#### [INSTRUCTIONS FOR THE TASK]
Could you return the listing below exactly, with every line intact?

#### [MATERIAL PROVIDED]
::::

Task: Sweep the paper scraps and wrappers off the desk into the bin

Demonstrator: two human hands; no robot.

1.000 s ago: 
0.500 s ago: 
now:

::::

#### [WRITTEN SOLUTION]
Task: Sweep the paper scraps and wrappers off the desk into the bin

Demonstrator: two human hands; no robot.

1.000 s ago: 
0.500 s ago: 
now:

What came before is the complete response.